TASK DIRECTIONS -
Reproduce all of the data that follows, character for character.

DATA PROVIDED -
-- Opening Marker --

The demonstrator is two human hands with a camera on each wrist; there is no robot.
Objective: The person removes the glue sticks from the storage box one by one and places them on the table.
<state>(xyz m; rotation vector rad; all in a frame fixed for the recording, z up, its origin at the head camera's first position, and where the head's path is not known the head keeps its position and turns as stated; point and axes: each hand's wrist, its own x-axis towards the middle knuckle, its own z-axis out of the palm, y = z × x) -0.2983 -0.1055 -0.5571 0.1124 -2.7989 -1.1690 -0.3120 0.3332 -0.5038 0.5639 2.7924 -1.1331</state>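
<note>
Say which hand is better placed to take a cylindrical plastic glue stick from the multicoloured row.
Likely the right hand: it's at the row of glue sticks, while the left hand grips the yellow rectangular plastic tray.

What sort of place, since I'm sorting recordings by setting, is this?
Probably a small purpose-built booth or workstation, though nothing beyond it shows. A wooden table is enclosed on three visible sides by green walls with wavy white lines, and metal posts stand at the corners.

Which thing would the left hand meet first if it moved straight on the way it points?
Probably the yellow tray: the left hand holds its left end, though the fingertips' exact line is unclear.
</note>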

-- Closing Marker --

RESPONSE TO THE TASK -
The demonstrator is two human hands with a camera on each wrist; there is no robot.
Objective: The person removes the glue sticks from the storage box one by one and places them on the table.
<state>(xyz m; rotation vector rad; all in a frame fixed for the recording, z up, its origin at the head camera's first position, and where the head's path is not known the head keeps its position and turns as stated; point and axes: each hand's wrist, its own x-axis towards the middle knuckle, its own z-axis out of the palm, y = z × x) -0.2983 -0.1055 -0.5571 0.1124 -2.7989 -1.1690 -0.3120 0.3332 -0.5038 0.5639 2.7924 -1.1331</state>
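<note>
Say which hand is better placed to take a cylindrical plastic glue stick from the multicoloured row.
Likely the right hand: it's at the row of glue sticks, while the left hand grips the yellow rectangular plastic tray.

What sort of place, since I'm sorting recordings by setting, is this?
Probably a small purpose-built booth or workstation, though nothing beyond it shows. A wooden table is enclosed on three visible sides by green walls with wavy white lines, and metal posts stand at the corners.

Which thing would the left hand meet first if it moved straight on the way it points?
Probably the yellow tray: the left hand holds its left end, though the fingertips' exact line is unclear.
</note>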

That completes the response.